Create Third-party Risk Questionnaires

Managing third-party risk effectively requires structured assessments that evaluate vendors, partners, and suppliers based on predefined criteria. GRCHub enables users to create questionnaires for third-party risk assessments, ensuring compliance and risk mitigation.

1. Navigating to the Third-Party Risk Management Module

To create a questionnaire, follow these steps:

1. From the left-hand menu, navigate to the Third-Party Risk Management Module.
2. Under the Setup section, click on "Questionnaires".
3. Here, you can view all the existing questionnaires along with their status, number of questions, and created date.

2. Creating a New Questionnaire

To create a new questionnaire, click on the "Add Questionnaire" button at the top-right corner.
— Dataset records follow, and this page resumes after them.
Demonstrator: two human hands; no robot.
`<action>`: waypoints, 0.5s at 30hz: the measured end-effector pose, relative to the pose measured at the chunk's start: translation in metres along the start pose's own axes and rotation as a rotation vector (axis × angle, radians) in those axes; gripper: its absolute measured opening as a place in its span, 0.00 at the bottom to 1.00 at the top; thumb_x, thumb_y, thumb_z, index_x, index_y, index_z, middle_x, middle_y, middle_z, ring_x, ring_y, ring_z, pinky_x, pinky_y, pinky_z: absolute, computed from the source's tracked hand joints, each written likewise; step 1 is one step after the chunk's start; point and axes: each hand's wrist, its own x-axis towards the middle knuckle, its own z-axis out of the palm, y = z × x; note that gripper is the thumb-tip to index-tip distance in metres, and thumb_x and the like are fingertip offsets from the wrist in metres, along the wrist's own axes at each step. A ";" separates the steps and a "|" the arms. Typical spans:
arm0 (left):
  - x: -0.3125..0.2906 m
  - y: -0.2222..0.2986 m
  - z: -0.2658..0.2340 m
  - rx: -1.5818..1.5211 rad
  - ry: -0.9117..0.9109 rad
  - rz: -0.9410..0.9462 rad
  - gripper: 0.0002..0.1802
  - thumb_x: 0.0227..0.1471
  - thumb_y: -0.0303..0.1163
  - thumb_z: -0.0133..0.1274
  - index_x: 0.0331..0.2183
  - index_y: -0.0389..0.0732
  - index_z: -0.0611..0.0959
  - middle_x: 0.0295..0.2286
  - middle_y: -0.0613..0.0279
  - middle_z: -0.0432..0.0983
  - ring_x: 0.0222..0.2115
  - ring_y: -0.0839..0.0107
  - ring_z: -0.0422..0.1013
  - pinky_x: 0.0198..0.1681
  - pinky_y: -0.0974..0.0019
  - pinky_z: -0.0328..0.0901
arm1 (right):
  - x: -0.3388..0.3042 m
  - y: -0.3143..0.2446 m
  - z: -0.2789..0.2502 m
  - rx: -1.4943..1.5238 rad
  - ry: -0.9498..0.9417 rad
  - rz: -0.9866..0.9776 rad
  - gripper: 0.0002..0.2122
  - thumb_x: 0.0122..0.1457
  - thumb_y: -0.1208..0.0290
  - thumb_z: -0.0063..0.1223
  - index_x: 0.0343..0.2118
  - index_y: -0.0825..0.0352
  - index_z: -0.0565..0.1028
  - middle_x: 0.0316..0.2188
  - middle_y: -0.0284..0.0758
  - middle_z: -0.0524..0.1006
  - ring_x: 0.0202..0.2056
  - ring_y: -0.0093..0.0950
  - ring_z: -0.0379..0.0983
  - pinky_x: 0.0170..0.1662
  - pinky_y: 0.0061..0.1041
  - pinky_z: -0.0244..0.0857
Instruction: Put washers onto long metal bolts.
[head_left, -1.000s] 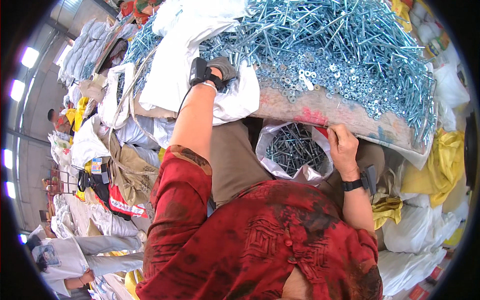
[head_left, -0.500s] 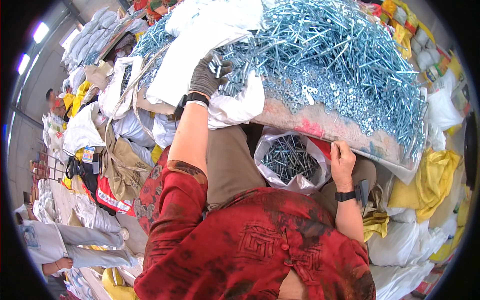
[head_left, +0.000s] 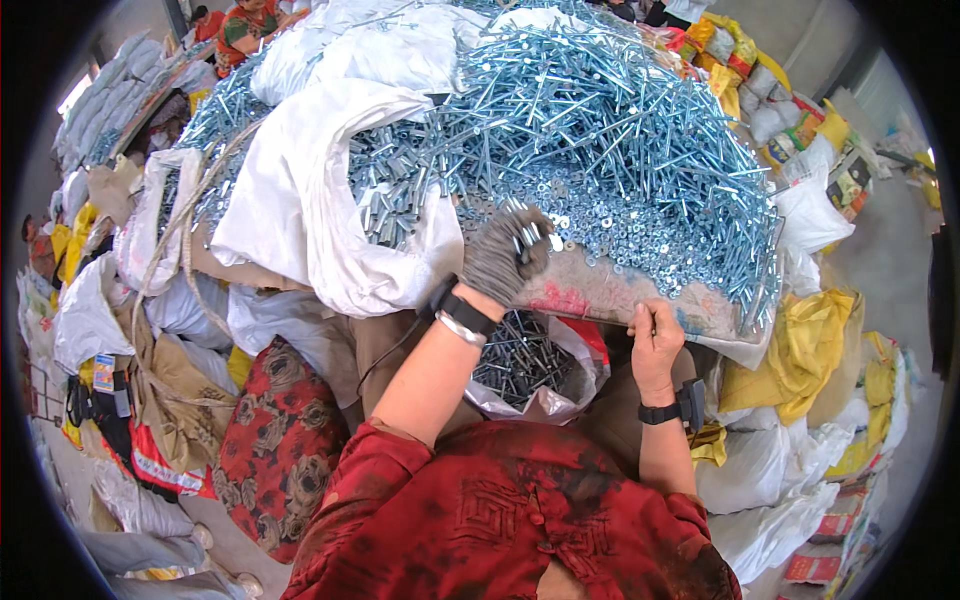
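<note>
Clamped metal rods in left grip | judged stiff, slippery, best held mid-length | curled right grip at counter edge, hold unclear

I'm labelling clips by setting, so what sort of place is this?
Probably a hardware workshop or warehouse: a stained worktop heaped with loose metal rods and washers, an open white sack of short metal pieces, and stacked sacks in the background.
</note>
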 end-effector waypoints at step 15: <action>-0.020 -0.003 -0.005 0.160 -0.089 0.039 0.19 0.48 0.47 0.65 0.29 0.43 0.77 0.19 0.64 0.74 0.12 0.79 0.63 0.13 0.76 0.56 | 0.244 -0.025 0.109 -0.510 -0.052 -0.507 0.08 0.56 0.72 0.54 0.38 0.61 0.77 0.34 0.36 0.76 0.33 0.37 0.76 0.35 0.34 0.70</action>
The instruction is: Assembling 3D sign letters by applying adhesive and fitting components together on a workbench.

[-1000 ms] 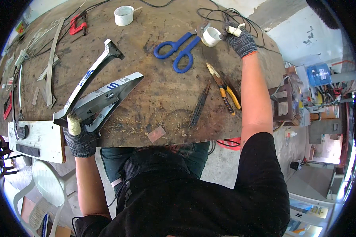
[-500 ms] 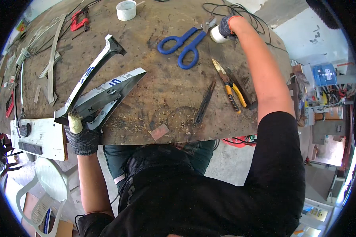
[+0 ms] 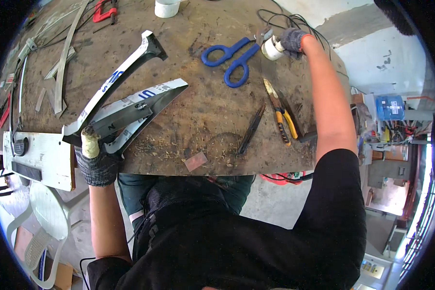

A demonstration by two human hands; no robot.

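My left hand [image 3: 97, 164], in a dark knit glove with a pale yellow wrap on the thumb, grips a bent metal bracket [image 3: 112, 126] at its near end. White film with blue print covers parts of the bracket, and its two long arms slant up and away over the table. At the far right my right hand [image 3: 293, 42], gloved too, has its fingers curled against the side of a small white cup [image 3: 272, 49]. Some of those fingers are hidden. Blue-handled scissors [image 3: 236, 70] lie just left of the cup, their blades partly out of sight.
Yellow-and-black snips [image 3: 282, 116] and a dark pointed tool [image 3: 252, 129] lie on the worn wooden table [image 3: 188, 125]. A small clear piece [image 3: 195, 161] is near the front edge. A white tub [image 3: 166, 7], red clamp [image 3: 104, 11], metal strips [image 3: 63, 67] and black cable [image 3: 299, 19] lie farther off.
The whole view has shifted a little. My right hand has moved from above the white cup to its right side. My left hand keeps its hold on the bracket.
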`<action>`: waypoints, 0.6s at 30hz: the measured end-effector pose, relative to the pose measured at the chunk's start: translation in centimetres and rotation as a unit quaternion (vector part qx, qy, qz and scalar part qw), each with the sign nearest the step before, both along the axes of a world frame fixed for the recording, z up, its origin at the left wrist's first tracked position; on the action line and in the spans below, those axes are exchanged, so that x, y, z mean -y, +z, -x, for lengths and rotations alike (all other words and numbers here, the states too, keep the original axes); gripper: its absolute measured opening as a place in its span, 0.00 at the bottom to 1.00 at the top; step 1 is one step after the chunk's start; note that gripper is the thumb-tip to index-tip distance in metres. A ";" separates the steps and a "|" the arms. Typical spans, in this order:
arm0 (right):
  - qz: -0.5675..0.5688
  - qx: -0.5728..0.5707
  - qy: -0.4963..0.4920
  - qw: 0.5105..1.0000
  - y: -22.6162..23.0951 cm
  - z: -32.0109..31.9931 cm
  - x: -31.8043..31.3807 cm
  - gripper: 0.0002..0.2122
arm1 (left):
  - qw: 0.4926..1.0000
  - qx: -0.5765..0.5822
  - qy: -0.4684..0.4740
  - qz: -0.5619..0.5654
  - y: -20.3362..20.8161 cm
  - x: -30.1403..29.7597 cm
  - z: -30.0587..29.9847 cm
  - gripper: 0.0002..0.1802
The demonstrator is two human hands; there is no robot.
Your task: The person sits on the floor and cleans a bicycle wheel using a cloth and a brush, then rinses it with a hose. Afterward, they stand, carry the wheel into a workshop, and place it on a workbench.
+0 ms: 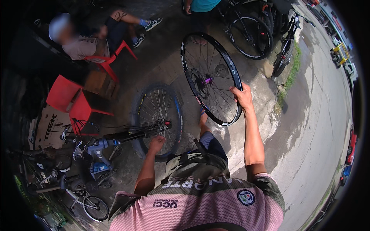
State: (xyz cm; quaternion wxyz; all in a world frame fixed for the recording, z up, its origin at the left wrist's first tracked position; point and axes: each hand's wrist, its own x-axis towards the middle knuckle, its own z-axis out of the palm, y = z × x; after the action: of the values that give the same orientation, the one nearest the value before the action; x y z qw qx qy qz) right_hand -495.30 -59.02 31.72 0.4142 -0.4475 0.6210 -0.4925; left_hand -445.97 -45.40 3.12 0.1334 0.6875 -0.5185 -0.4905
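Note:
My right hand is wrapped round the rim of a bicycle wheel. This wheel has a black rim with white markings, thin spokes, a purple hub and a brake disc, and no tyre. It is held tilted in front of me, off to the right. My left hand is closed, its fingers curled in; whether anything is inside them is hidden. Below it in the picture's depth stands a tyred bicycle wheel, beside the black fork of a blue-grey bicycle.
Red plastic chairs stand at the left, and a seated person is at the far left. Another person stands at the back. Several parked bicycles line the back right. A small white bicycle is at the lower left; a road runs along the right.

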 end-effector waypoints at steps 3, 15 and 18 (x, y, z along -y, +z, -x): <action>0.001 0.027 0.011 1.000 -1.4 2.5 8.8 0.08 | 0.996 0.027 -0.072 -0.045 0.1 4.2 3.3 0.20; -0.022 -0.041 0.061 0.997 -3.1 -4.6 44.9 0.09 | 0.920 -0.135 0.329 -0.165 5.9 24.5 7.4 0.12; -0.023 -0.048 0.052 0.997 -4.3 -7.0 54.3 0.10 | 0.903 -0.163 0.358 -0.172 6.3 29.9 7.6 0.09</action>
State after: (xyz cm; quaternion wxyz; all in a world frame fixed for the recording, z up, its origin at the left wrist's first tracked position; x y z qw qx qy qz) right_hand -488.29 -113.37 27.37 0.4189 -0.4928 0.6272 -0.4340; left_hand -453.59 -75.29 9.46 0.2627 0.7494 -0.1156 -0.5967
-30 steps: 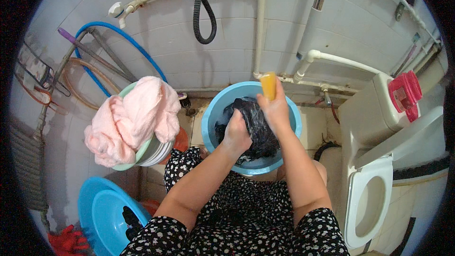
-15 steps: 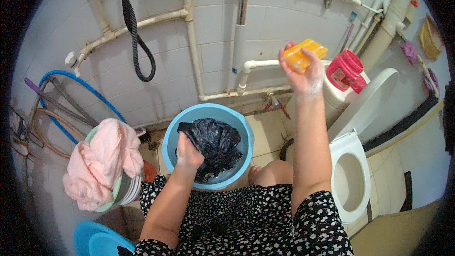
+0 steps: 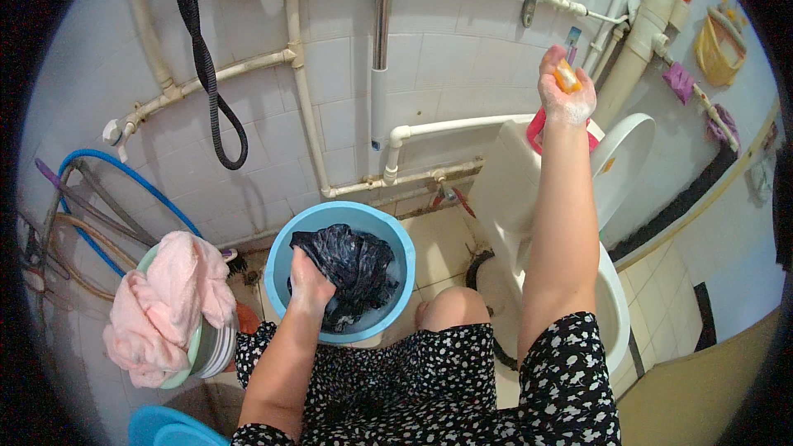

Users can create a questionnaire in two ways:

• Generate a Questionnaire Using AI
• Create a Blank Questionnaire

Option 1: Generating a Questionnaire Using AI

GRCHub provides an AI-powered questionnaire generation feature to streamline risk assessments.

Step 1: Define the Assessment Objective

• Select the asset or category for which you want to create the questionnaire (e.g., Third-Party Security Assessment, Vendor Compliance).
• Define the objective of the questionnaire, such as:

1. Evaluating Vendor Security Practices
2. Assessing Financial Stability
3. Ensuring Regulatory Compliance

• The AI engine will analyze the objective and generate a questionnaire with relevant sections and questions.

Step 2: Review and Edit AI-Generated Questions

Once the AI generates the questionnaire, you can:

• Edit, reorder, or remove sections and questions.
• Assign weightages to different sections based on their importance.
• Add or modify existing questions to align with business-specific risk evaluation.

Example: If creating a Third-Party Security Assessment Questionnaire, AI may generate the following sections:

• Data Protection Measures
• Incident Response Capabilities
• Regulatory Compliance
• Financial Stability

Each section will include pre-populated questions tailored to the objective.

Option 2: Creating a Blank Questionnaire

For a fully customized questionnaire, follow these steps:

Step 1: Enter Basic Information

• Provide a name and description for the questionnaire.
• Assign an owner who will manage the questionnaire.
• Select the relevant asset category from:

1. Business Catalog
2. IT Catalog

• Choose whether to enable AI-powered risk generation, which can automatically suggest risks once the assessment is completed.

Step 2: Build the Questionnaire

• Click Save to create a blank questionnaire.
• Manually add sections and questions according to the assessment requirements.
• Use editing tools to reorder, modify, or remove questions as needed.

Example: If conducting a Cybersecurity Risk Assessment for a vendor, you may create sections like:

• Access Control & Authentication
• Data Encryption Standards
• Incident Management Procedures
• Compliance with Industry Regulations

Each section should contain specific, measurable questions to evaluate the third party’s risk profile.

3. Assigning Weightage and Publishing the Questionnaire

Once the questionnaire is finalized:

• Assign weightages to different sections to reflect their importance in the overall risk evaluation.
• Click "Publish" to make the questionnaire available for third-party assessments.

Example: If Regulatory Compliance is a critical factor, assign it a higher weightage compared to general business processes.